Novels2Search

03

03 THE FAINT light of morning cracked through the darkness of the winter sky, the days at this part of the year in the Taiga Wasteland short and the nights exceptionally long. The low-hanging clouds overcast and depressing, shedding their snowstorms aggressively.

Cálor Ballow looked out the window at the neverending snowstorm and felt contentment. He loved the snow, loved the Taiga Wasteland, it’s wonderment and the challenges it presented. Ballow got up from the desk he was seated at and walked over to his caffeine dispenser. Caffeine was his only vice in life, and, cupping the titanium caff mug with both hands, let the warmth flow through him -- the bungalow he was in may have been a fairly new build, but the cold of the deepfreeze outside cared not for any insulation on the surface of Ehrinchia.

Ballow raised the mug to his lips and sucked down some of the steaming caff. It was peaceful, though dangerous, in the Taiga Wilderness, but Cálor Ballow enjoyed the posting.

‘Hey dere, you going to geeve me any’dat caff too?!’

Ballow closed his eyes, sighed deeply, and took one more long gulp from the metal mug before turning around to face the shout.

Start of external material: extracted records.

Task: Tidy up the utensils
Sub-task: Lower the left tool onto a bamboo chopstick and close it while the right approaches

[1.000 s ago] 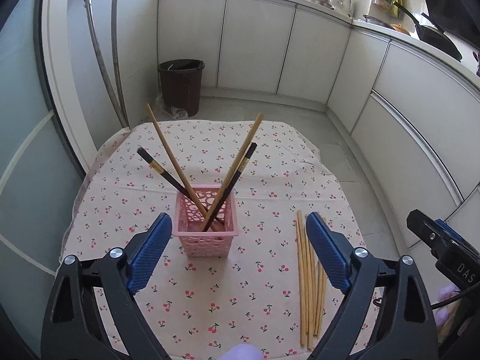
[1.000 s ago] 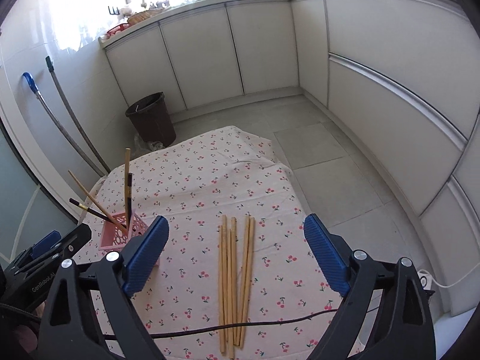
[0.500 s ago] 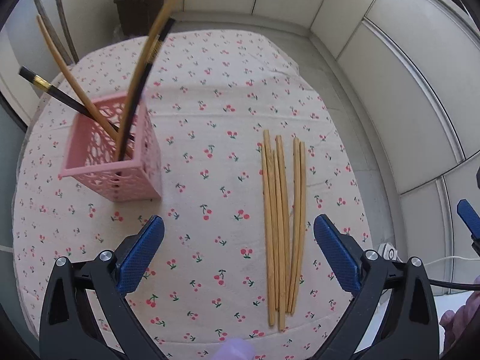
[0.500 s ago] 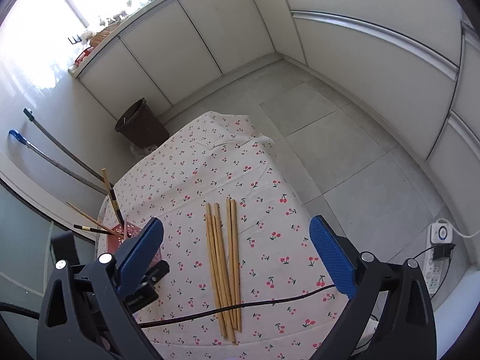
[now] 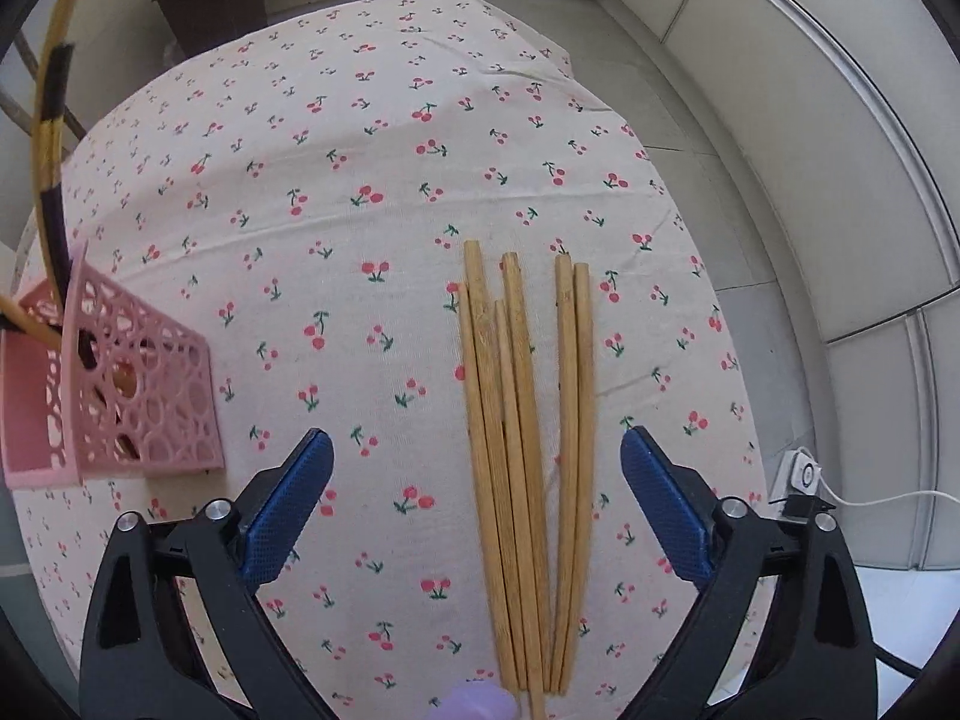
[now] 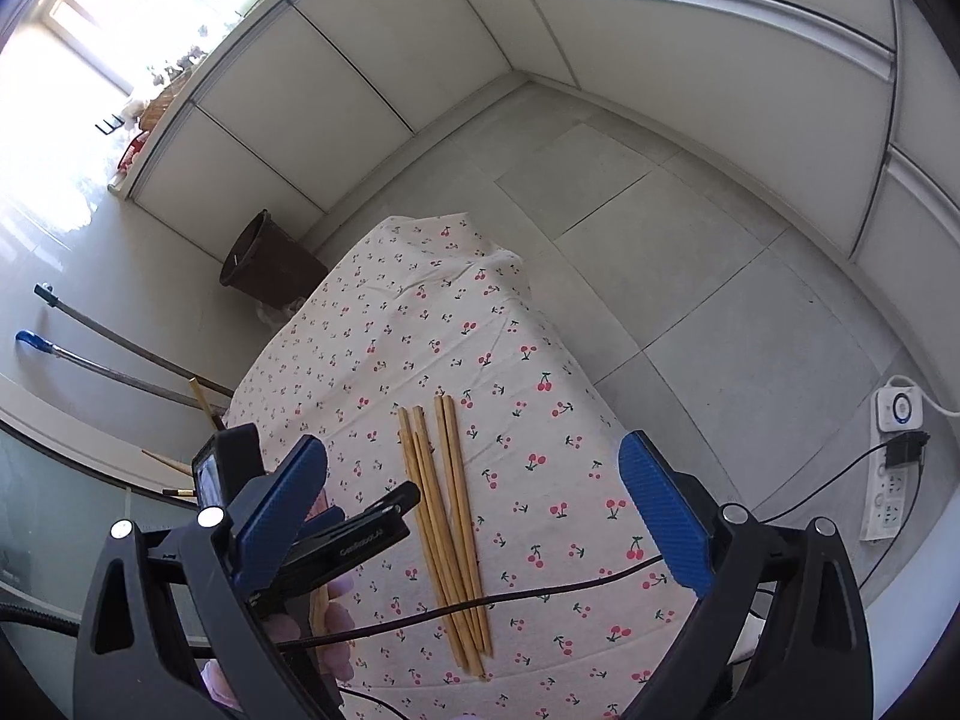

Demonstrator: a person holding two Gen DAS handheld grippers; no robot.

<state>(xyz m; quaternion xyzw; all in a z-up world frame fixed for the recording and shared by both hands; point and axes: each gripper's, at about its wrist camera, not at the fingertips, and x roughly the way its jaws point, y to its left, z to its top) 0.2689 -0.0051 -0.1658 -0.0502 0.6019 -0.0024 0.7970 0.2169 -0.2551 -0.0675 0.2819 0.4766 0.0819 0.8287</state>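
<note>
Left gripper pointed steeply down over the cherry-print cloth-covered table, jaws spread wide with nothing between the blue pads; they had just been closing a little from full spread, gripping nothing. Bundle of six bare wooden chopsticks lay flat on the cloth directly under and ahead of that claw, running lengthwise between the two pads, closer to the right-hand pad, touching neither. Pink perforated plastic basket sat off to the claw's left, near the left pad, holding dark lacquered chopsticks and a light wooden one leaning out.

Right gripper also gaped wide, empty. Same chopstick bundle sat ahead of it, between its pads in view, nearer the left pad. Left gripper's black body showed just beside the right claw's left pad. Thin black cable crossed over the near ends of the sticks. Brown bin stood well beyond the table's far end.
</note>
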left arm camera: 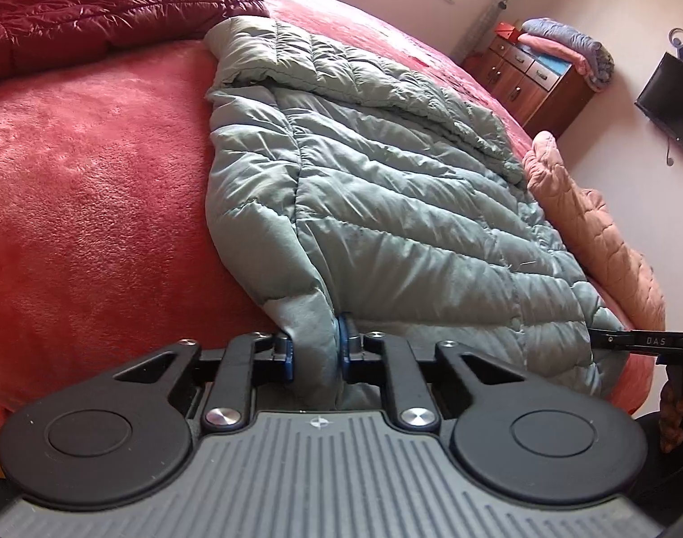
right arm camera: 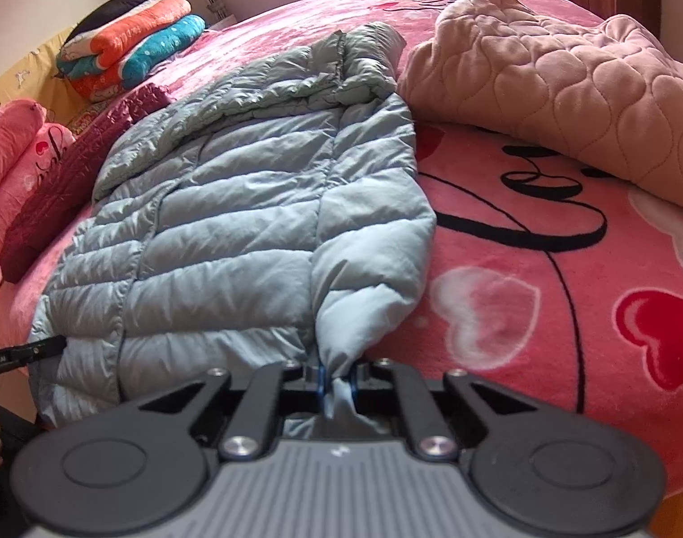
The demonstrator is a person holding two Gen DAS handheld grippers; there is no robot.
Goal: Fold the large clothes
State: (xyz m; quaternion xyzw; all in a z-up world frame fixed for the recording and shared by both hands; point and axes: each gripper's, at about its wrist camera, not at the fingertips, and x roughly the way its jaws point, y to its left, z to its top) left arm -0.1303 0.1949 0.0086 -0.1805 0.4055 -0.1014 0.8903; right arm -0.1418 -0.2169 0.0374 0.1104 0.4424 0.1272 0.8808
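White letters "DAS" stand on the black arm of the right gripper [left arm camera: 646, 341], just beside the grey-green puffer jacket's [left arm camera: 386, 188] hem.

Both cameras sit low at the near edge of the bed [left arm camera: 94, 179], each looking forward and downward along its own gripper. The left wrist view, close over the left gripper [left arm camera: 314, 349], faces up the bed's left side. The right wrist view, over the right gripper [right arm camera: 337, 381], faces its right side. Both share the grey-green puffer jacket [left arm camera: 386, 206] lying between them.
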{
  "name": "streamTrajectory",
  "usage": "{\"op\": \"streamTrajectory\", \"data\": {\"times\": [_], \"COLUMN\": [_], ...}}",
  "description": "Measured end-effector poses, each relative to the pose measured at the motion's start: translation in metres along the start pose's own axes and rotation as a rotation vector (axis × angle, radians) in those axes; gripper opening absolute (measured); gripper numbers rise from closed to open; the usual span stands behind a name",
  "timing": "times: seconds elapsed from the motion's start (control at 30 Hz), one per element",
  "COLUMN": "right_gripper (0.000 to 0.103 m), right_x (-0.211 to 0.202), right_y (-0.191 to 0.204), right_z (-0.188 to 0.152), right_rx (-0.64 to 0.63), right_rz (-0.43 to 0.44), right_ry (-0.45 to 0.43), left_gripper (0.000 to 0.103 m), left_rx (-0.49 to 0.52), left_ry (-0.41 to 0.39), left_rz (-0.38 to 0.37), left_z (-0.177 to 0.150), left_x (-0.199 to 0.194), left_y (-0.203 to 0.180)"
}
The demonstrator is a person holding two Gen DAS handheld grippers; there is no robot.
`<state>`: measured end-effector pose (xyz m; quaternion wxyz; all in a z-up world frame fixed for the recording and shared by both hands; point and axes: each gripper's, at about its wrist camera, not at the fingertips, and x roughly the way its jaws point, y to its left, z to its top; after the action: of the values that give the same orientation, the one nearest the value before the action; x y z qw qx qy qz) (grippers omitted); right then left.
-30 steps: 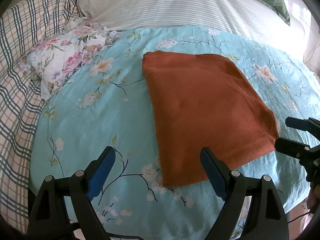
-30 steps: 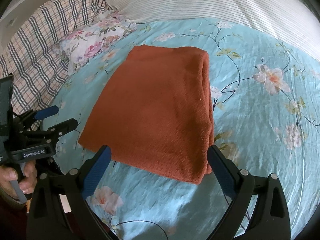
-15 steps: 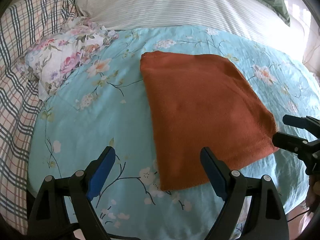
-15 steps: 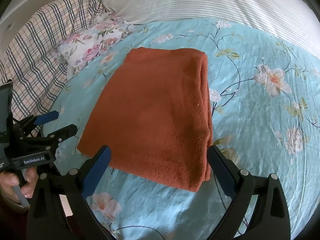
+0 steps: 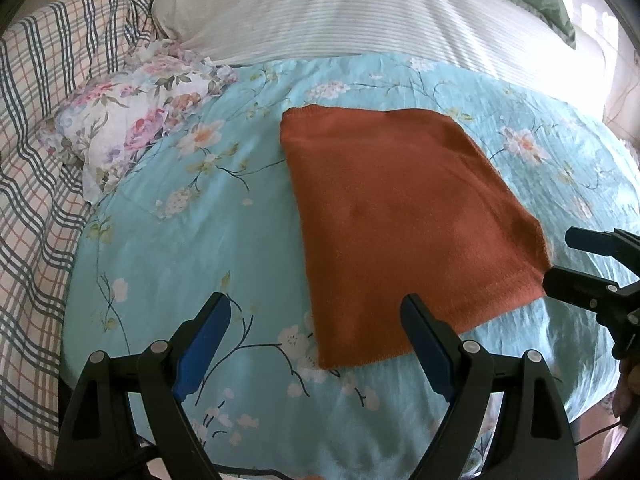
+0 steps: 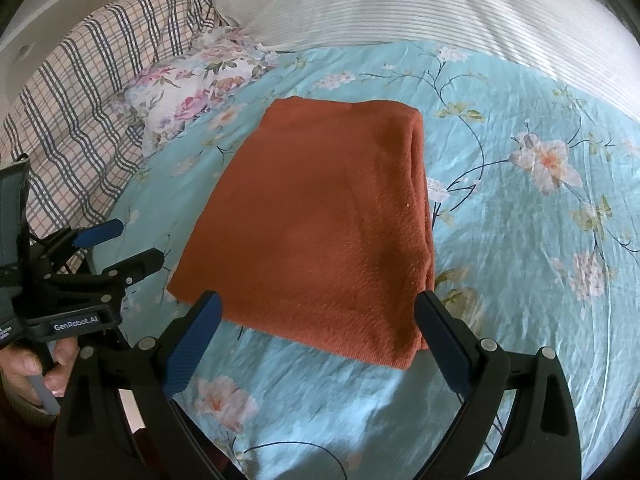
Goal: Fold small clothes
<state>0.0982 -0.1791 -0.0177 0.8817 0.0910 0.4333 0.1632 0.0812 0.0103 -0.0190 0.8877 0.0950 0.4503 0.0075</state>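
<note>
Both grippers have drawn back a little from the rust-orange cloth point(image 6: 320, 232), which lies folded on the floral bedsheet point(image 5: 180, 240). Left gripper point(image 5: 316, 340) and right gripper point(image 6: 320, 340) are released, holding nothing. A pinch catching only the top layer could undo the fold.

Open bedspread point(image 5: 192, 240) at 9 o'clock
Blocked at 10 by floral pillow point(image 5: 136, 120), at 12 by striped pillow point(image 5: 340, 12).
</note>
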Motion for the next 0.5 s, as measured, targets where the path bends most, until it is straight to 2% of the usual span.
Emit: {"op": "streamTrajectory", "data": {"times": [0.5], "right_gripper": [0.097], "right_x": [-0.009], "right_y": [0.005], "right_z": [-0.006], "right_rx": [-0.007], "right_rz": [0.0], "right_ry": [-0.004], "left_gripper": [0.087], "left_rx": [0.01], "left_ry": [-0.026], "left_rz": [0.011], "left_z": [-0.008], "left_x": [-0.013], "left_y": [-0.001]}}
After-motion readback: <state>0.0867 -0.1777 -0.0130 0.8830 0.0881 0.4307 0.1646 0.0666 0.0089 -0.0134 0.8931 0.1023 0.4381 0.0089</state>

‘Well, you know,’ said Cálor Ballow, his voice so deep it nearly rattled the glass of the windows. Ballow spoke in a distinctively slow cadence, something not all too surprising for the rumbling deepness of his voice. ‘I just didn’t think about that, LeMowe.’

‘Why, of course you’s didn’t, you’s a no good dirty cheat!’ yelled LeMowe, banging his fists against the wall.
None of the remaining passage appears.